Too often, these leaders are overlooked because they do not fit traditional leadership molds or sit within established networks. As Aunty Pat observed, many communities today are facing an "absence of Elders. A vacuum". Without intentional renewal, the same tables remain closed to new voices.
For me, this reflection has meant paying closer attention to who is in my spaces and who is not. It has meant being more deliberate about listening, noticing and understanding the aspirations of others, because that awareness allows me to advocate for people when I sit at tables where decisions are made.
For those involved in appointments, funding decisions and governance roles, the message is gentle but clear. Pause. Look around the table. Ask who is missing.

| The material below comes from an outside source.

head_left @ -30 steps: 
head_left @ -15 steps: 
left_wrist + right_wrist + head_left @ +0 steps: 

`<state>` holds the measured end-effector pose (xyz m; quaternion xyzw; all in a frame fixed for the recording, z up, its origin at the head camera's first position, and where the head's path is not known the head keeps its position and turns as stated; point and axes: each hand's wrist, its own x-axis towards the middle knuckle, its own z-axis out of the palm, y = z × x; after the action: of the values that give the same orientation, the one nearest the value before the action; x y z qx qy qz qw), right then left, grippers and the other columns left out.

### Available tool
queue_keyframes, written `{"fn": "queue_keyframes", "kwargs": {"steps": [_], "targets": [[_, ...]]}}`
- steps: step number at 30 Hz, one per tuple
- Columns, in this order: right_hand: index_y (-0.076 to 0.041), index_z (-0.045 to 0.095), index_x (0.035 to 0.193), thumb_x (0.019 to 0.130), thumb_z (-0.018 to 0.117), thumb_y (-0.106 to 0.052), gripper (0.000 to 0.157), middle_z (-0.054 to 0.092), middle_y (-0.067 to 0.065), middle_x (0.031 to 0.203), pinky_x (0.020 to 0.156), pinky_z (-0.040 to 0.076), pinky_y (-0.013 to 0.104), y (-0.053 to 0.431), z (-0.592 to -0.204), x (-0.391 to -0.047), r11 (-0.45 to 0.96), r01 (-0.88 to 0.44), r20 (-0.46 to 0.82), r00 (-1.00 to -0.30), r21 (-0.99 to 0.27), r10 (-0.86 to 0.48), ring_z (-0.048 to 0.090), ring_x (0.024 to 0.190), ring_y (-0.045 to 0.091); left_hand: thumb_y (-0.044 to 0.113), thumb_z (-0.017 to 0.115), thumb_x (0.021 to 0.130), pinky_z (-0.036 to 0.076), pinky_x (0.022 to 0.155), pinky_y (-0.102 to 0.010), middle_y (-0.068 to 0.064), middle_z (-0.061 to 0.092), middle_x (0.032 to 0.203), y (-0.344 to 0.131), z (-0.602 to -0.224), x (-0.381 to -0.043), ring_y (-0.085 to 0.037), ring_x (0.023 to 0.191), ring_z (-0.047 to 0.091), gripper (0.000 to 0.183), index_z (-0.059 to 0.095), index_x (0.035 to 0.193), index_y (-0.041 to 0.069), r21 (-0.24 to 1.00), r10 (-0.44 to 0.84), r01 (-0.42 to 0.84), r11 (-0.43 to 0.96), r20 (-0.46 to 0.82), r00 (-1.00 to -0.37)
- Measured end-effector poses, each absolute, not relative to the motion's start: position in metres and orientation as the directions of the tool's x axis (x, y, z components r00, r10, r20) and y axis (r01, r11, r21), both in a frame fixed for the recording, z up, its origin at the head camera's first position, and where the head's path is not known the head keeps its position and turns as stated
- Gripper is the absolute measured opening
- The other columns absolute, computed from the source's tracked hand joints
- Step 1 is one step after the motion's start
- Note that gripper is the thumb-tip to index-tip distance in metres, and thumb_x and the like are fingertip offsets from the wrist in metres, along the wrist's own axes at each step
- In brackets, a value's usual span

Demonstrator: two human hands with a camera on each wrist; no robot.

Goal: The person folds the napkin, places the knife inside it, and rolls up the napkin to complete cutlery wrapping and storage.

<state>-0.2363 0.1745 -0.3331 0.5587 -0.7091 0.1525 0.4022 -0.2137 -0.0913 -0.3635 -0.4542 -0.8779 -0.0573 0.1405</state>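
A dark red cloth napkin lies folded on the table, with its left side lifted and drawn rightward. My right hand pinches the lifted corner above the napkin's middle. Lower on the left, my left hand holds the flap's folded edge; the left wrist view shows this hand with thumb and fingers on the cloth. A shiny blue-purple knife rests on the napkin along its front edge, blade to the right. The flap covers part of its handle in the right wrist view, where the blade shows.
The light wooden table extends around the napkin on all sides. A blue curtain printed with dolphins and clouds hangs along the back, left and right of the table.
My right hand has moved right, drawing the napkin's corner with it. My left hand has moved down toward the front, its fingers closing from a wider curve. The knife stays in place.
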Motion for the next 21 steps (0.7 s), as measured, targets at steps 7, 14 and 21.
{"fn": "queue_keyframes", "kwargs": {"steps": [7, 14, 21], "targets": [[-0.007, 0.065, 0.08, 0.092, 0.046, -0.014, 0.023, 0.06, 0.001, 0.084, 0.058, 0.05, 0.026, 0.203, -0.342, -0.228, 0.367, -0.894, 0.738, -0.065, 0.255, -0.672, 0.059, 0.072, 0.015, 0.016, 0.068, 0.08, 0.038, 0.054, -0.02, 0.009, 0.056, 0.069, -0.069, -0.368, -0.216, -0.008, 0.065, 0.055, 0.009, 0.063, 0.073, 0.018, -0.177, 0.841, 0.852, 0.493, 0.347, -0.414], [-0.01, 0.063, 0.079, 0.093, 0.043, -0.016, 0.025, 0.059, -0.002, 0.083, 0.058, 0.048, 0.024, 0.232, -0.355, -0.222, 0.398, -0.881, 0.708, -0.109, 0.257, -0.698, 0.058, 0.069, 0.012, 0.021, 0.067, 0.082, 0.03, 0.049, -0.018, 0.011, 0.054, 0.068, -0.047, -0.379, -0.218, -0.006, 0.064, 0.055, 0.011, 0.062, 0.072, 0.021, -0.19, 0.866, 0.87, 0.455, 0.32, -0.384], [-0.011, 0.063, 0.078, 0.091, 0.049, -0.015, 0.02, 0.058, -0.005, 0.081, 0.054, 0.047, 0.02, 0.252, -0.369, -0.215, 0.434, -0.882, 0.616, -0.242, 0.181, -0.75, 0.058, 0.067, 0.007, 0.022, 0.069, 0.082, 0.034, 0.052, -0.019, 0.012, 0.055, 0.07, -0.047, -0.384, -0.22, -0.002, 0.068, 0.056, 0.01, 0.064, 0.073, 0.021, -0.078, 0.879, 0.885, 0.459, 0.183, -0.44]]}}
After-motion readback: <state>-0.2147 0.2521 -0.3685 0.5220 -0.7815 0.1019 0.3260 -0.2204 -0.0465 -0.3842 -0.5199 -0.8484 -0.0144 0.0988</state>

Think about succession as part of responsibility today, not something to be addressed later.
As Aunty Pat said: "Elders must step back without disappearing. Succession is not retirement. It is renewal."
Renewal is not the work of Elders alone. It is a shared responsibility across generations.
Succession planning asks all of us who hold influence to think differently about leadership, to challenge comfort and to recognise that governance is strongest when it reflects the diversity, energy and lived experience of our people.
We already know that strong leadership exists across community, across Country and across sectors. The task now is to align our formal systems with that reality. To be intentional about renewal. To hold doors open longer. To trust that sharing leadership strengthens, rather than diminishes, what has been built.
Our future leaders are already here. Change begins when we stop returning to the same names, at the same tables, and start expanding those tables so governance remains alive, connected and future-focused.